Diabetes nutrition focuses on healthy foods. But you can eat sweets once in a while without feeling guilty or significantly interfering with your blood sugar control. The key to diabetes nutrition is moderation.

For years, people with diabetes were warned to avoid sweets. But what researchers understand about diabetes nutrition has changed.

  • Total carbohydrates are what counts. It was once assumed that honey, candy and other sweets would raise your blood sugar level faster and higher than would fruits, vegetables or "starchy" foods, such as potatoes, pasta or whole-grain bread. But this isn't true, as long as the sweets are eaten with a meal and balanced with other foods in your meal plan.

Although different types of carbohydrates affect your blood sugar level differently, it's the total amount of carbohydrates that really matters.

  • But don't overdo empty calories. Of course, it's still best to consider sweets as only a small part of your eating. Candy, cookies and other sweets have few vitamins and minerals and are often high in fat and calories. You'll get more empty calories — calories without essential nutrients — when you eat sweets.

Sweets count as carbohydrates in your meal plan. The trick is substituting small portions of sweets for other carbohydrates — such as bread, tortillas, rice, crackers, cereal, fruit, juice, milk, yogurt or potatoes — in your meals. To allow room for sweets as part of a meal, you have two options:

  • Replace some of the carbohydrates in your meal with a sweet.
  • Swap a high-carb-containing food in your meal for something with fewer carbohydrates and eat the remaining carbohydrates in your meal plan as a sweet.

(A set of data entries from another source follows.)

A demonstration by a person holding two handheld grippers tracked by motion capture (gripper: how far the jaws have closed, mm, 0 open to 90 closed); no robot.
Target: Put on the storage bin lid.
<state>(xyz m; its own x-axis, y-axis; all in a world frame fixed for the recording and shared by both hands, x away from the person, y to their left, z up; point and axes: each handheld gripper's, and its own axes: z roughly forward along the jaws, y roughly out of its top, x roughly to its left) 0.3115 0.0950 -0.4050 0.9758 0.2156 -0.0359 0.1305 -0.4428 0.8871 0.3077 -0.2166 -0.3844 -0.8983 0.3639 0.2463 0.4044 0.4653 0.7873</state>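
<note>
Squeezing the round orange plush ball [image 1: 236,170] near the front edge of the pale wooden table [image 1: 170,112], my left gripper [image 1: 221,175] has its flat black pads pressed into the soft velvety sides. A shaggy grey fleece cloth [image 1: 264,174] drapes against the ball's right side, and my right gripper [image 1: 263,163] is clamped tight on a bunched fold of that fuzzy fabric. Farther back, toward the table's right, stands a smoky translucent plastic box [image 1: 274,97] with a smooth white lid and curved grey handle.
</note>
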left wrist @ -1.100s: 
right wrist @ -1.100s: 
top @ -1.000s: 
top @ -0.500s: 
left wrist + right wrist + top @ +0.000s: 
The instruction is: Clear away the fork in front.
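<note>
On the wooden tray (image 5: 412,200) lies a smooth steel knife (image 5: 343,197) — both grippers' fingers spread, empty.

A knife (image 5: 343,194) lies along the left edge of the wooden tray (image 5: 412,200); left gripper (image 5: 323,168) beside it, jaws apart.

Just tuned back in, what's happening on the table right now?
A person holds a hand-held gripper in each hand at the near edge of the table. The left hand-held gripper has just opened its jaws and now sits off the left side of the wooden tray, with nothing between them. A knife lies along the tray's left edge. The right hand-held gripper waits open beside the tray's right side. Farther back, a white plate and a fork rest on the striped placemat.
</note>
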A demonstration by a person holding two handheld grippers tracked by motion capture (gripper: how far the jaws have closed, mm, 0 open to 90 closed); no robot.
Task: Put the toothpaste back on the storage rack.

Let's say your dinner is a grilled chicken breast, a medium potato, a slice of whole-grain bread, a vegetable salad and fresh fruit. If you'd like a small frosted cupcake after your meal, look for ways to keep the total carbohydrate count in the meal the same.

Perhaps you trade your bread and fruit for the cupcake. Or replace the potato with a low-carbohydrate vegetable such as broccoli, then have the small cupcake.

To keep the total carbohydrate count the same when making trades, read food labels for the total carbohydrate count. This count includes starch, fiber, sugar and sugar alcohols — a type of reduced-calorie sweetener — and tells you how much carbohydrate is in one serving of the food. Consult your dietitian if you have questions.